*Your task*. Restate the data that follows exactly as it stands, beginning with the first line and ending with the line that contains "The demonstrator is".

*Available data*.
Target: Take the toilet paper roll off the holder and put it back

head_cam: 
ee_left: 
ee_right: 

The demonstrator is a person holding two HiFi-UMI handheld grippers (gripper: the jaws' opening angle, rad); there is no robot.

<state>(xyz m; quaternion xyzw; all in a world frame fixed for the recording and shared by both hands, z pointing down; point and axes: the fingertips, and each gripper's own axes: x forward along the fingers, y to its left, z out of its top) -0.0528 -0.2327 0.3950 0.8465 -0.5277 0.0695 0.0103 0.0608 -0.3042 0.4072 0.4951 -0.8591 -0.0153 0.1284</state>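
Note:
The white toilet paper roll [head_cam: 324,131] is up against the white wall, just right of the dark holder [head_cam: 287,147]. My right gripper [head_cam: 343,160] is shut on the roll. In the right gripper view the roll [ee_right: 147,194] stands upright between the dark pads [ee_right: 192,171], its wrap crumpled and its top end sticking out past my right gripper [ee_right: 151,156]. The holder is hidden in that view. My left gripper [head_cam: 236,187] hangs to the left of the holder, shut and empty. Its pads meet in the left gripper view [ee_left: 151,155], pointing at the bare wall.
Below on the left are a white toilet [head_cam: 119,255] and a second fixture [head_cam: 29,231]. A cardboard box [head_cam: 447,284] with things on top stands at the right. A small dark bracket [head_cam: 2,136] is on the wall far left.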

*Result of this exercise*.
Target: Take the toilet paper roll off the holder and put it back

head_cam: 
ee_left: 
ee_right: 

The demonstrator is a person holding two HiFi-UMI handheld grippers (gripper: the jaws' opening angle, rad); there is no robot.

Output is finished, and nothing else is required.